Grâce à la première valeur, l’humilité. Il faut se mettre soi-même dans la peau du requérant ou de la requérante. Les membres d’organisations donatrices ne devraient pas partir du principe qu’ils en savent plus qu’une porteuse ou un porteur de projet. Ces derniers ont leurs propres stratégies pour une bonne raison. Bien sûr, les donatrices et donateurs peuvent leur poser des questions constructives. Mais celles-ci doivent être choisies avec soin.
Le processus de demande illustre également les déséquilibres de pouvoir. Comment simplifier ce dernier?
Les mauvaises expériences ne constituent pas l’exception chez les demandeurs. Nous avons déjà reçu des retours du type: «Remplir le formulaire de demande, c’est pire que de mourir». Nous proposons de placer la personne au centre du processus. Les organisations donatrices devraient comprendre le processus de demande comme un service. Elles devraient se demander comment l’utilisateur se sent dans ce processus et tenir compte de son expérience d’utilisateur. Un processus d’amélioration continu doit recueillir les réactions des utilisateurs. L’inverse consiste à mettre en place un processus de demande et à ne pas le remettre en question les cinq années suivantes.
Comment une organisation donatrice dans son ensemble gère-t-elle la question du pouvoir?
Davantage d’organisations donatrices devraient réfléchir à des approches participatives. Une communauté de personnes est capable de prendre de meilleures décisions qu’un petit comité qui décide sur la base de présupposés limités. Les activités de financement participatives peuvent contribuer à produire des changements à long terme.
Ce modèle est-il adapté à tous?
Pour réagir rapidement en cas de crise, ce n’est pas l’approche à retenir pour une organisation n’ayant pas encore de démarche participative. À mon avis, chaque organisation donatrice devrait examiner si cette approche lui convient. Ce faisant, il est important de prendre le temps nécessaire, d’évaluer soigneusement ses propres compétences et d’apprendre des autres. Si l’approche n’est pas bien mise en œuvre, elle épuise les gens.
Existe-t-il des activités de financement qui ne se prêtent pas à une approche participative?
D’aucuns affirment que les activités de financement qui exigent une grande expertise, par exemple en médecine, ne sont pas adaptées à une approche participative. J’estime qu’il n’existe pas d’exclusions générales de ce type. On devrait être prudent en définissant qui a des connaissances pertinentes et qui non. Comment évaluer l’expérience vécue en comparaison avec d’autres connaissances? Même s’il y a des exceptions, je suis certaine que les meilleures décisions se basent sur des évidences existantes, un mélange de connaissances scientifiques théoriques et d’expériences vécues.

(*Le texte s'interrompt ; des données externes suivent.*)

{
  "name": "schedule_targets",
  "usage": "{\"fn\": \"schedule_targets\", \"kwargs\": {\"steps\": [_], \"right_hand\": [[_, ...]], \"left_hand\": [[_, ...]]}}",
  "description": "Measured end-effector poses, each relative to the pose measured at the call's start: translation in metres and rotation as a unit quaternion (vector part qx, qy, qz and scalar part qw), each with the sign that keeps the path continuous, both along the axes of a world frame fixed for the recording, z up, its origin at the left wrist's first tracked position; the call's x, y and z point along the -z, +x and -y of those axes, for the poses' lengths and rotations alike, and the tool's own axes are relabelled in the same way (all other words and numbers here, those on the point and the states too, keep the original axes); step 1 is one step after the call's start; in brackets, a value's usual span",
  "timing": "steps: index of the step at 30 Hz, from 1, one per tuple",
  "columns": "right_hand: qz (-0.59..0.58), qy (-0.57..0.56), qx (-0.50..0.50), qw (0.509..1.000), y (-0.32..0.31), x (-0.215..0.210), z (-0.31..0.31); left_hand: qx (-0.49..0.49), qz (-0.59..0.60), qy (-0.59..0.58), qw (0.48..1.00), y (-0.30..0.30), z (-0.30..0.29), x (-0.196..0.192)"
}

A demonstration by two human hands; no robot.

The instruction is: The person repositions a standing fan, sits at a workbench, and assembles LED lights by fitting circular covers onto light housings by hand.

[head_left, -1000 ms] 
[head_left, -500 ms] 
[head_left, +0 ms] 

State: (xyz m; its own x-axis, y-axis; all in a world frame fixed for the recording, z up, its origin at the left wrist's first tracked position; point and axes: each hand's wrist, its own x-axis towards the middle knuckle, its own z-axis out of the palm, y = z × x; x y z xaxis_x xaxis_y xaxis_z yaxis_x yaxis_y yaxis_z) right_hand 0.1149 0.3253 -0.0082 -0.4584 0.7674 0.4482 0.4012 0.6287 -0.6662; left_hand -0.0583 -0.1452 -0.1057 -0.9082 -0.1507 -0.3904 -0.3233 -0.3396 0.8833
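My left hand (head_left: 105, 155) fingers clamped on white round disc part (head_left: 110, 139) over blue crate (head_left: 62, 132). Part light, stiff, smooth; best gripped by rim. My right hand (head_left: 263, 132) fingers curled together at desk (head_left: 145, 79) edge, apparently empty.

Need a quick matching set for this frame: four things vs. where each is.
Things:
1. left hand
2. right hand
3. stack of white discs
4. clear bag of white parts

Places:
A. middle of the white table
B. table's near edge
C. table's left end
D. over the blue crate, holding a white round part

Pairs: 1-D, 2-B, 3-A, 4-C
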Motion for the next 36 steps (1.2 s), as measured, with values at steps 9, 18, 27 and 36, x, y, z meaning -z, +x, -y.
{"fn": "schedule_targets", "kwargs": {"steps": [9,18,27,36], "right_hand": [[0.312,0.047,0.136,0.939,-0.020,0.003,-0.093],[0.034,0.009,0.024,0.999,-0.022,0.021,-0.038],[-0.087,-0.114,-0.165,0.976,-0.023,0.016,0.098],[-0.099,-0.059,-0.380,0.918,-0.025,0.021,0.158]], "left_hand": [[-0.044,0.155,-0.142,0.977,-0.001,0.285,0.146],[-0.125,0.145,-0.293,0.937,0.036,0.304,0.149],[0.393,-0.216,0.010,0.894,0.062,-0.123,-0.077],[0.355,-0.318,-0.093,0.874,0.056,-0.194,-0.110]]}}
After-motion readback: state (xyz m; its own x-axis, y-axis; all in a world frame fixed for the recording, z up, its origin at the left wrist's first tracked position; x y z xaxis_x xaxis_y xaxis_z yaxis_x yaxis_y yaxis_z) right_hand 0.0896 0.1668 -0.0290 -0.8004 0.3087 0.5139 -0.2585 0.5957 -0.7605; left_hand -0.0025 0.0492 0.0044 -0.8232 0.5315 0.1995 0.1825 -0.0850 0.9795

Le secteur de la philanthropie a‑t-il la force de se situer à l’avant-garde de ces évolutions?
Il y a toujours des gens qui travaillent dans la philanthropie et l’attribution de subventions et qui font avancer ces développements. Les organisations donatrices sont certes critiquées à raison parce qu’elles évoluent souvent plus lentement que d’autres industries et professions. Mais il existe des mouvements intéressants qui font avancer le secteur. Par exemple, le projet Foundation Practice Rating au RU. Chaque année, il évalue 100 fondations sélectionnées au hasard selon des critères tels que la transparence, l’obligation de rendre des comptes ou la diversité. Le classement ne tient compte que des informations accessibles au public. Et il s’avère que très peu d’informations sont disponibles sur le thème de la diversité et de l’inclusion. Cela pose la question de savoir quelle priorité est donnée à ce thème. Je pense qu’il y a encore beaucoup à faire afin que l’égalité des chances ne soit pas seulement une belle parole, mais qu’elle soit tangible dans la pratique.